Including ethnic conflicts and war crimes, as if they were happening right now.
Every article with a podcast is edited in detail. It is published every second Wednesday of the month and it costs very little, for those who decide to support the whole BarBalkans project.
If you have been thinking about it for some time, or if you are now curious about it, you can subscribe by clicking here:
This is it.
And now I should also explain you why it makes sense to talk about war crimes today.
A new background
On Wednesday, September 15, The Kosovo Specialist Chambers in The Hague (Netherlands) began their first war crimes trial.
In the dock, Salih Mustafa, one of the former leaders of the Kosovo Liberation Army (UÇK). He is considered responsible for war crimes and crimes against humanity committed in April 1999.
Murders, torture, cruel treatment of prisoners and arbitrary detention.
Mustafa’s first statement was an attack on the Specialist Chambers: «I am not guilty of anything that this Gestapo is blaming me for».
Prosecutor Jack Smith stated that «today marks a milestone for this institution and our work».
In his opening statement, Smith accused the leadership of the Kosovo Liberation Army of «victimizing and brutalizing fellow Kosovo Albanians who had different opinions or were part of a rival ethnic Albanian political force».
A second prosecutor, Cezary Michalczuk, added that «the screams of the tortured were so loud they could be heard by the prisoners one floor below».
Mustafa’s indictment alleges that he was part of a «joint criminal enterprise, alongside certain other UÇK soldiers», which had a «shared common purpose to interrogate and mistreat detainees». Fifteen people will testify against him.
Mustafa is claimed to be the instigator and in some cases the perpetrator of tortures.
The detention compound was located in Zlas, a mountain near the capital city.
According to the prosecutors, prisoners were deprived of food, water and sanitation and were subjected to «beatings, burnings, electroshocks, death threats, humiliations and forced confessions».

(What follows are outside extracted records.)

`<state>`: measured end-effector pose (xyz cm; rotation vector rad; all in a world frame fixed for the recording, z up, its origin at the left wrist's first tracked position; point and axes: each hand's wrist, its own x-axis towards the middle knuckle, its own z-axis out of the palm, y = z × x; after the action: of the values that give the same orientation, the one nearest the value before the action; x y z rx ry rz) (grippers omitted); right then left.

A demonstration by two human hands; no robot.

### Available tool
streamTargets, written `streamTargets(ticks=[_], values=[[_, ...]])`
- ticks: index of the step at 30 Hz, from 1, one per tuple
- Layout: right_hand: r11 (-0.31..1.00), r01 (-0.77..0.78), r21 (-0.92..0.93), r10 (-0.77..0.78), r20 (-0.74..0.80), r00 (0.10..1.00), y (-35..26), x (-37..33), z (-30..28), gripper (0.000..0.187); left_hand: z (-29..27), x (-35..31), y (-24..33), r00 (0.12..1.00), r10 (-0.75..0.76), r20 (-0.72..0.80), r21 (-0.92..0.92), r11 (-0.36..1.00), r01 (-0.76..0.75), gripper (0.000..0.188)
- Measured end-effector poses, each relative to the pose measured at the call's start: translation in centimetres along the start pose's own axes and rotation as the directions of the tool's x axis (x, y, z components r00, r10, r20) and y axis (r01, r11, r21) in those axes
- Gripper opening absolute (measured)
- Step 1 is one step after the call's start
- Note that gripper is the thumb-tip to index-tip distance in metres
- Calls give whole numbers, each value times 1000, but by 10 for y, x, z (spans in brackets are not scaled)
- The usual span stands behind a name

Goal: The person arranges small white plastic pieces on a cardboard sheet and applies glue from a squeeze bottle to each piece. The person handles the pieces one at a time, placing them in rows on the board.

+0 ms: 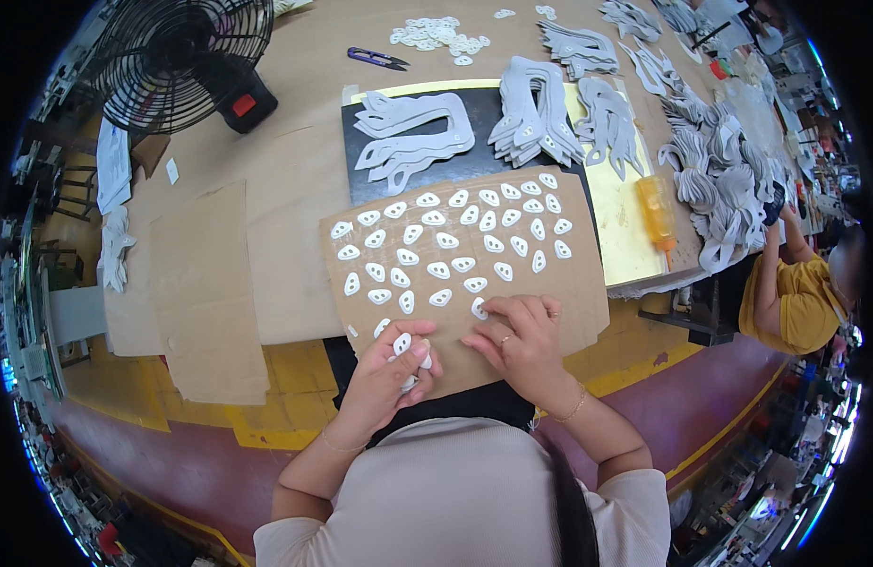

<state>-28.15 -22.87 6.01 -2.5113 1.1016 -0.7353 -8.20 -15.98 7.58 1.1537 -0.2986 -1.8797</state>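
My left hand [372, 383] is closed around several small white two-holed pieces [404, 344], its thumb over them. It is over the near left part of a brown cardboard sheet [455, 354]. Loose rows of the same white pieces lie flat across this sheet. At its near edge, right of the middle, a fingertip of my right hand [529, 352] touches one white two-holed piece [478, 308] lying on the cardboard. The right thumb and fingers are apart, with nothing seen between them. Another white piece [382, 327] lies partly beside my left fingers.
Beyond the sheet lie stacks of grey cut pieces [536, 113], purple thread snips [378, 59] and a heap of white pieces [432, 36]. An orange squeeze bottle [656, 215] lies at right. A black fan [186, 57] stands far left; a yellow-shirted person [795, 302] works at right.
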Motion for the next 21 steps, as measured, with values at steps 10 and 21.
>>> streamTargets(ticks=[10, 21], values=[[555, -537, 636, 236, 498, 834, -21, 33, -10, 19, -7, 5, -17, 974, 227, 22, 11, 974, -228, 21], [975, -203, 95, 141, 444, 885, 21, 121, 17, 11, -16, -3, -5, 987, 143, -73, -29, 989, -145, 22]])
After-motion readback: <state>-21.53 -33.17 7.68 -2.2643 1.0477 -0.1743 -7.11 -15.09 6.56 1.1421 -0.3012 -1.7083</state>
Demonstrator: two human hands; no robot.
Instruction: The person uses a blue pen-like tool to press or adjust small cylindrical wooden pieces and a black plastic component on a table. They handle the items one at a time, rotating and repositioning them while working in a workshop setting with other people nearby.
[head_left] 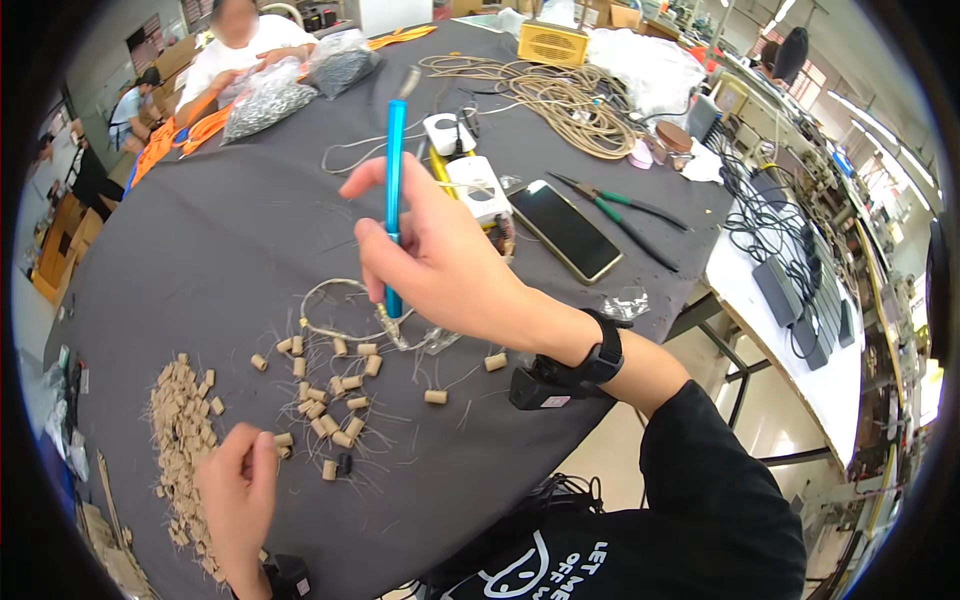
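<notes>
My right hand (430,250) is raised over the middle of the table, its fingers closed around a slim blue pen-shaped tool (396,180) held upright. Beneath that tool lies a pale cord loop (325,287) with a connector at its end; whether the two are joined I cannot tell. My left hand (240,485) has curled fingers, thumb against the index finger, at the edge of a heap of small tan cylinders (180,420). Anything it pinches is hidden. Several loose tan cylinders with thin threads (350,382) lie scattered between my hands, beside one small black piece (345,464).
Right of my right hand are a phone (565,230), green-handled pliers (625,210) and white power sockets (478,188). A coil of beige cord (560,100) and a yellow box (553,44) lie farther back. Across the table, a person handles orange straps (205,128) near clear bags (268,100).
</notes>
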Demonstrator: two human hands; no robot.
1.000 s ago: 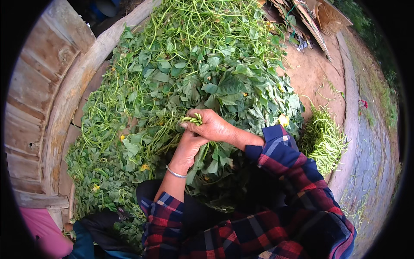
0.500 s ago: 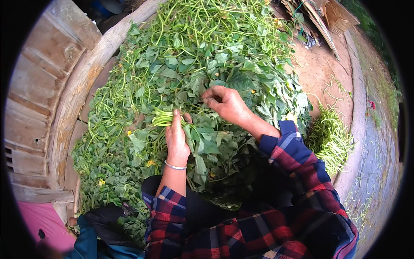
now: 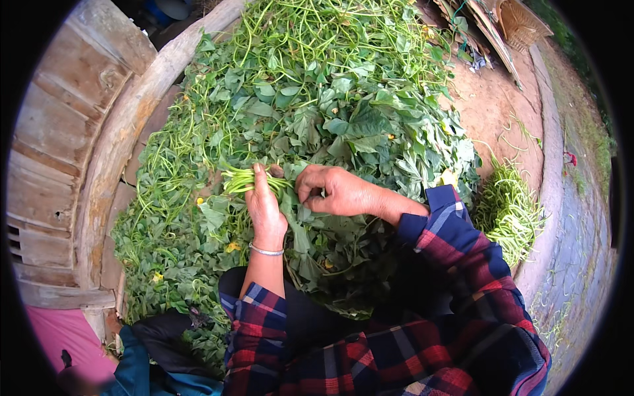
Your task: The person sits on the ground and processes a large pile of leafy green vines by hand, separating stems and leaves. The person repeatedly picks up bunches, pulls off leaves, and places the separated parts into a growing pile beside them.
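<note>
My left hand (image 3: 266, 221), with a silvery bangle at its wrist, is wrapped round a bunch of pale green leaf stems (image 3: 236, 180). Their cut-looking ends stick out to the left, and broad green leaves (image 3: 296, 231) hang from the bunch on the right. Close beside those leaves is my right hand (image 3: 343, 191), its thumb and fingertips drawn together in a pinch. Whatever lies between those fingertips is too hidden to make out. Under and beyond both hands spreads a large heap of leafy green vines (image 3: 310, 86), with some yellowing leaves in it.
To the right lies a pile of stripped green stems (image 3: 507, 214) on the earthen floor (image 3: 485, 99). A woven basket (image 3: 518, 26) stands far right near dry boards. A wooden wall (image 3: 59, 152) and log beam (image 3: 112, 158) bound the left. At lower left, another person's pink clothing (image 3: 66, 340) shows.
My right hand has come down and left, from above the heap to the leaves by the bunch. My left hand has shifted slightly left and up, still holding the stems.
</note>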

The trial on case “Commander Cali” - Mustafa’s nom de guerre - comes a year after his arrest in Pristina and more than six years after Kosovo National Assembly created the Specialist Chambers, in August 2015.
The Specialist Chambers is part of Kosovo’s judicial system. It was established under pressure of the Western countries to prosecute former UÇK members for alleged crimes committed during the Kosovo War from 1998 to 2000.
However, it is located in the Netherlands and composed of international judges. There were fears of Pristina capacity to prosecute former UÇK leaders, to protect witnesses from intimidation and to avoid evidence pollution.
Some experts argue that this trial will set a precedent for all other cases involving former members of the Kosovar militia.
The Kosovo Specialist Chambers is a relatively newly-established court and its procedures have not been tested in a trial yet.
It was only in June 2020 that the Specialist Chambers and the Specialist Prosecutor’s Office filed charges for crimes against humanity and war crimes.
The question now is how the trial will be set up and what obstacles will face. There are no existing procedures to rely on and the defense will probably try to delay the trial as much as possible.
To be successful in a war crimes trial, the defense will have to refute all the prosecutor’s evidence. Probably the lawyers will try to prove that the defendant has no direct responsibility and dump them on people who are already dead.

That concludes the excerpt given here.